After last year's failed statue plan, Satanic Temple tries to counter Christianity anew with its school Satan clubs' proposal

(Facebook/Satanic Temple)

They failed last year, and now they're at it again.

In June 2015, the Satanic Temple tried to install its own statue outside the Oklahoma State Capitol in protest against the Ten Commandments monument on the Capitol grounds.

But this plea was rendered moot when the Oklahoma Supreme Court voted 7-2 to remove the Ten Commandments monument at the state Capitol on the ground that the monument was a religious symbol and must be removed because it violated the state's constitutional ban on using public property to benefit a religion, The New York Times reported.

With the ruling, Lucien Greaves, a spokesman and co-founder of the Satanic Temple in Cambridge, Massachusetts, said his group would no longer pursue its proposal to erect an eight-and-a-half-foot-tall bronze monument of Baphomet, a goat-headed humanoid character, next to the Ten Commandments monument, according to Tulsa World.

Now, the Satanic Temple is pushing for "after school Satan" clubs for elementary school students in U.S. public school districts to counter the Good News Clubs operated by the Child Evangelism Fellowship, the Associated Press reported.

The "Satan clubs" purportedly would not really propagate the belief in Satan or Lucifer but would instead conduct activities focused on science, art, literature, and the teaching that a person does not need to be religious in order to be a good person, according to The Washington Post.

However, the Alliance Defending Freedom (ADF) told the Catholic News Agency that the "after school Satan" club proposal appears to be an underhanded tactic to remove all religious programmes from public schools.

Jordan Lawrence, ADF senior counsel, said the Satanic Temple is actually trying to "eliminate all of these Bible clubs, prayer meetings, Good News Clubs that are meeting all around the country."
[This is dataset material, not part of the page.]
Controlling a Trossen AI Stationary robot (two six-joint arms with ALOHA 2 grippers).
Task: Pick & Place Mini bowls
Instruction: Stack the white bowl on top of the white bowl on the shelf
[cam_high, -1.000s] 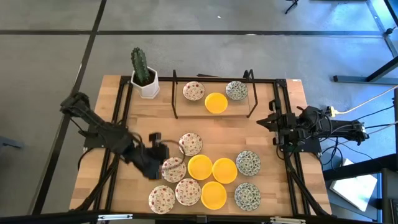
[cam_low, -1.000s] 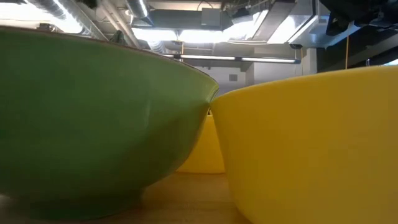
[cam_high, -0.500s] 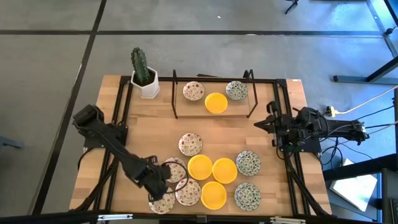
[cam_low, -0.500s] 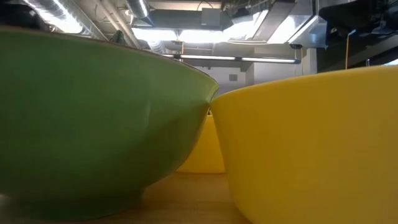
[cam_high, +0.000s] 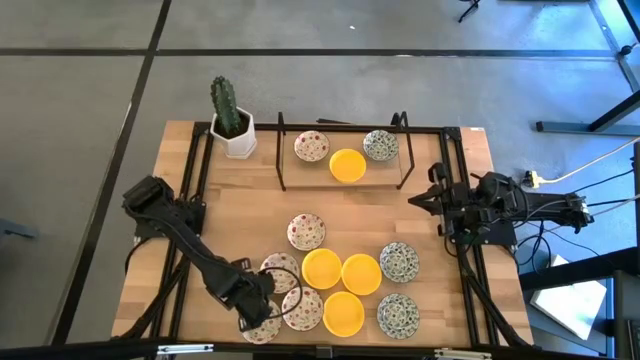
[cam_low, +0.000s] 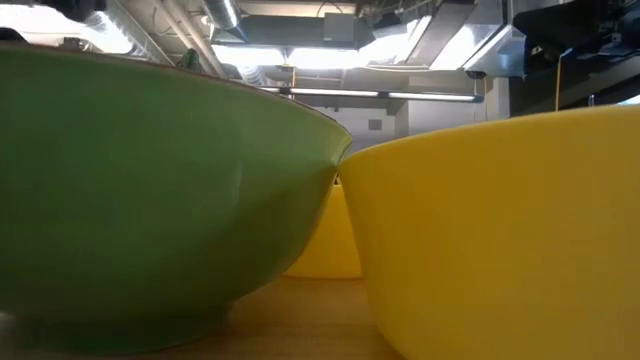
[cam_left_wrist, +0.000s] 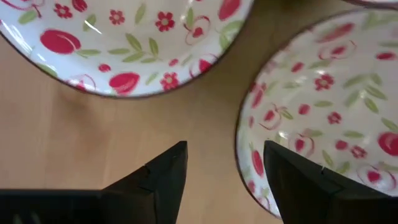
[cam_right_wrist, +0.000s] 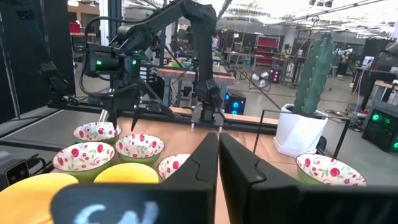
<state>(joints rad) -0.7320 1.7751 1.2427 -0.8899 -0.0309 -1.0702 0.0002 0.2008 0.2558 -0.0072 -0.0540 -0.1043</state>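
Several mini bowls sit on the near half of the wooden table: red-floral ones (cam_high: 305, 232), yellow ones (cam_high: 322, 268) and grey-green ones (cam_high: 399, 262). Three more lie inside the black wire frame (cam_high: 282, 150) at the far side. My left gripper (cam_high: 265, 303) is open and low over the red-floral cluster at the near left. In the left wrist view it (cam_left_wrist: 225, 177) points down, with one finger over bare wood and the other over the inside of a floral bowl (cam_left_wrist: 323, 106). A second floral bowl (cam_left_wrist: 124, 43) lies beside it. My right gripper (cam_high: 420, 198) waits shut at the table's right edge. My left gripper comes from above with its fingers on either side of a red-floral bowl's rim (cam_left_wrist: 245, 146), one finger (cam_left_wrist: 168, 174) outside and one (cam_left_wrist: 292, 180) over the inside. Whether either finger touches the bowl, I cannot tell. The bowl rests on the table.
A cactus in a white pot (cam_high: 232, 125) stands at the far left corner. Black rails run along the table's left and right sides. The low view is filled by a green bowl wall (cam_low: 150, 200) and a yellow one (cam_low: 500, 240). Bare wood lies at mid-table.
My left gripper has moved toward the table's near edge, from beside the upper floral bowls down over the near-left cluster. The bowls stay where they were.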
Lawrence said the Temple's adaptation of Satanic imagery and language "is just to scare people into thinking that these are actual Satan worshippers."

"What I think is disingenuous and tragic is that they're really using all these Satan names for their organisation, their lead guy, these after-school clubs, to scare school officials into shutting down the forum for everyone," he said.

Lawrence said it is "tragic" that the Satanic Temple is trying to drive Christianity out of the public square.

"They are basically saying that the Christian groups meeting on the same terms as everybody else are a threat to the republic," he said, and "rather than argue that in the marketplace of ideas, they are trying to scare school officials into closing the forum to eliminate the Christians."

"And that to me is tragically opposed to our First Amendment traditions of learning how to tolerate hearing views we disagree with, and responding to them with civil debate, not trying to shut them down in a coercive manner."